**Work to be completed**
An exact transcription of the listing, without its images, is what the answer must contain.

╔══

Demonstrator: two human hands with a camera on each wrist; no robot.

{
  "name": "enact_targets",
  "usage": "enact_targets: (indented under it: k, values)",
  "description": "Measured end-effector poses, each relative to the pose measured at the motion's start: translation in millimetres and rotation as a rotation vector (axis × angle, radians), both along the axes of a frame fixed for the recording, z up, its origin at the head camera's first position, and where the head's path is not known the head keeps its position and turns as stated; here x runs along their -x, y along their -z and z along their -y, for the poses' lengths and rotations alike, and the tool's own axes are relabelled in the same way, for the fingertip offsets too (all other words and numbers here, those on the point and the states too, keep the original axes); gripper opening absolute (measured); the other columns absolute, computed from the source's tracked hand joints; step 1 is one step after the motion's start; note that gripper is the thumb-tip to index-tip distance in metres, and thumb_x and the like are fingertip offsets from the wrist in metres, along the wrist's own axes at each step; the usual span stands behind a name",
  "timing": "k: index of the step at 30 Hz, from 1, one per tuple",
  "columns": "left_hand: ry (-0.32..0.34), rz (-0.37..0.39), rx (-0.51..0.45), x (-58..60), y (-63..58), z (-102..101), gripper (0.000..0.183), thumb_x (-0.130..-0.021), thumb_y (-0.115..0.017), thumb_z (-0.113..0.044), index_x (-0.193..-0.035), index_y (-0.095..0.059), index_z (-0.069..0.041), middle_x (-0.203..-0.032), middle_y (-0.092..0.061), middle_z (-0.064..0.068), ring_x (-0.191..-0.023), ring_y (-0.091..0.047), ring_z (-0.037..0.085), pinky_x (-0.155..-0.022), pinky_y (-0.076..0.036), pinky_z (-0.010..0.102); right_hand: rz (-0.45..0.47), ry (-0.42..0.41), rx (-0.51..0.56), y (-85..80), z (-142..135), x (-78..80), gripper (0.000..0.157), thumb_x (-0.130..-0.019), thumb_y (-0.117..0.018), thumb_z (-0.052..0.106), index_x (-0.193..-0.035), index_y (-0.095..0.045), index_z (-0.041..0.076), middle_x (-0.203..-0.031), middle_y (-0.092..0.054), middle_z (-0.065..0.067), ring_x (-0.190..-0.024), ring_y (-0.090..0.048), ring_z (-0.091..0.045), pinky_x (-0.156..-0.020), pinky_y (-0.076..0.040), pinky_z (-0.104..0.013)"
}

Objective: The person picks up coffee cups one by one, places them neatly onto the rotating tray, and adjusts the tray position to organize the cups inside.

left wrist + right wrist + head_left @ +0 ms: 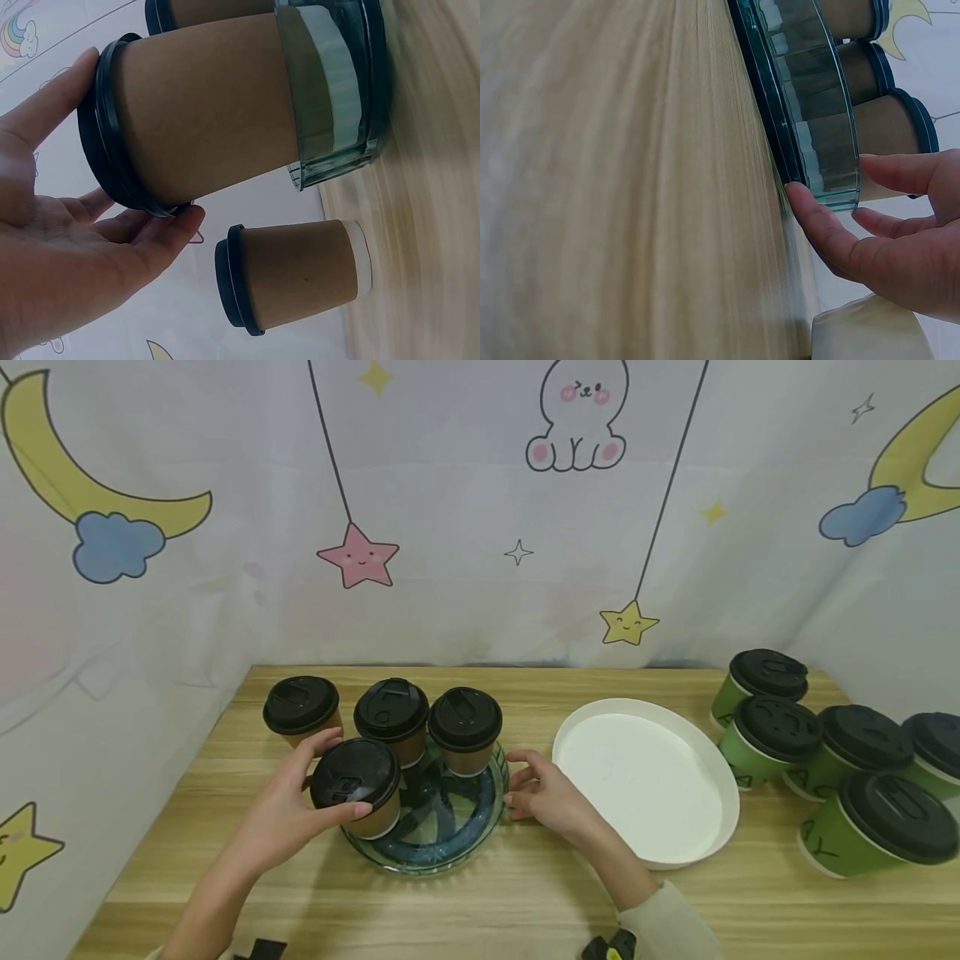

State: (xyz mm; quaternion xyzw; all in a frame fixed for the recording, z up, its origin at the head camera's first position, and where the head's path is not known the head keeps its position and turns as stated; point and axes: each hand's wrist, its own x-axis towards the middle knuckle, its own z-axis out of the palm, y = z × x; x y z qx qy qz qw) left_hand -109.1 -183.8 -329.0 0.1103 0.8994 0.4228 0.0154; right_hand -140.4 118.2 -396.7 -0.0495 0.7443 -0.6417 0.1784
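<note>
My left hand (288,806) grips a brown paper coffee cup (210,109) by its black lid, thumb on the near side and fingers around the far side. The cup stands upright within the round clear glass dish (457,847), at its left side. Behind it in the dish are two more brown lidded cups, one at the back (392,718) and one at the back right (465,727). My right hand (551,797) touches the dish's right side, its fingertips at the rim and low on the wall.
Another brown lidded cup (304,270) stands on the wooden table (517,918), left of the dish. A white round tray (648,777) lies right of my right hand. Several green cups with black lids (862,827) stand at the far right. A patterned cloth (465,610) hangs behind the table.
</note>
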Motion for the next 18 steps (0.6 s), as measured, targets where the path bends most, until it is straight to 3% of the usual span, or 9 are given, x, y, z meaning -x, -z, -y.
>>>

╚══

**Written solution**
Demonstrator: two human hands with a camera on each wrist; no robot.

{
  "name": "enact_targets",
  "usage": "enact_targets: (indented under it: k, values)",
  "description": "Measured end-effector poses, each relative to the pose measured at the motion's start: translation in millimetres and rotation as a rotation vector (axis × angle, radians), both along the axes of a frame fixed for the recording, z up, its origin at the head camera's first position, and where the head's path is not known the head keeps its position and turns as stated; here x runs along their -x, y along their -z and z along their -y, for the poses' lengths and rotations alike, and the tool's own axes are relabelled in the same way, for the fingertip offsets too (all other words and numbers here, those on the point and the states too, keep the original axes); gripper opening absolute (measured); the other columns absolute, computed from the source's tracked hand joints; step 1 is one step after the motion's start; note that gripper is the thumb-tip to index-tip distance in metres, and thumb_x and the like are fingertip offsets from the wrist in metres, along the wrist's own axes at each step; the usual span stands behind a name",
  "timing": "k: index of the step at 30 Hz, from 1, one per tuple",
  "columns": "left_hand: ry (-0.32..0.34), rz (-0.37..0.39), rx (-0.51..0.45), x (-58..60), y (-63..58), z (-102..101), gripper (0.000..0.183), thumb_x (-0.130..-0.021), thumb_y (-0.115..0.017), thumb_z (-0.113..0.044), index_x (-0.193..-0.035), index_y (-0.095..0.059), index_z (-0.069..0.041), middle_x (-0.203..-0.032), middle_y (-0.092..0.061), middle_z (-0.064..0.068), ring_x (-0.191..-0.023), ring_y (-0.091..0.047), ring_z (-0.037..0.085), pinky_x (-0.155..-0.022), pinky_y (-0.076..0.036), pinky_z (-0.010..0.102); right_hand: rz (-0.45..0.47), ry (-0.42..0.41), rx (-0.51..0.56), y (-85..80), z (-142..135), x (-78..80), gripper (0.000..0.157), thumb_x (-0.130..-0.019), thumb_y (-0.117..0.018), thumb_z (-0.052..0.106), index_x (-0.193..-0.035), index_y (-0.095..0.045), index_z (-0.041..0.076), middle_x (-0.203..-0.031), middle_y (-0.092..0.054), middle_z (-0.065..0.067), ring_x (-0.190..-0.024), ring_y (-0.090..0.048), ring_z (-0.091..0.045), pinky_x (-0.156..-0.020), pinky_y (-0.076..0.040), pinky_z (-0.104..0.013)"
}

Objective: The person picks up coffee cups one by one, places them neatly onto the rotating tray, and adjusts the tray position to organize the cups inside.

left wrist + right wrist + head_left @ +0 ms: 

State: (xyz mm; quaternion xyzw; all in a frame fixed for the recording, z up, its origin at the head camera's first position, and where the head's path is not known the head keeps its position and turns as stated; point and axes: each hand's wrist, its own x-axis towards the middle knuckle, its own z-axis out of the palm, y = z × x; x y z qx qy qz qw) left_hand -109.1 -183.8 -329.0 0.1103 0.8994 0.4228 0.0154; right_hand -140.4 118.2 -396.7 -0.0495 0.7443 -0.6417 0.1784
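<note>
My left hand (288,806) grips a brown paper coffee cup (210,109) by its black lid, thumb on the near side and fingers around the far side. The cup stands upright within the round clear glass dish (457,847), at its left side. Behind it in the dish are two more brown lidded cups, one at the back (392,718) and one at the back right (465,727). My right hand (551,797) touches the dish's right side, its fingertips at the rim and low on the wall.
Another brown lidded cup (304,270) stands on the wooden table (517,918), left of the dish. A white round tray (648,777) lies right of my right hand. Several green cups with black lids (862,827) stand at the far right. A patterned cloth (465,610) hangs behind the table.
</note>
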Motion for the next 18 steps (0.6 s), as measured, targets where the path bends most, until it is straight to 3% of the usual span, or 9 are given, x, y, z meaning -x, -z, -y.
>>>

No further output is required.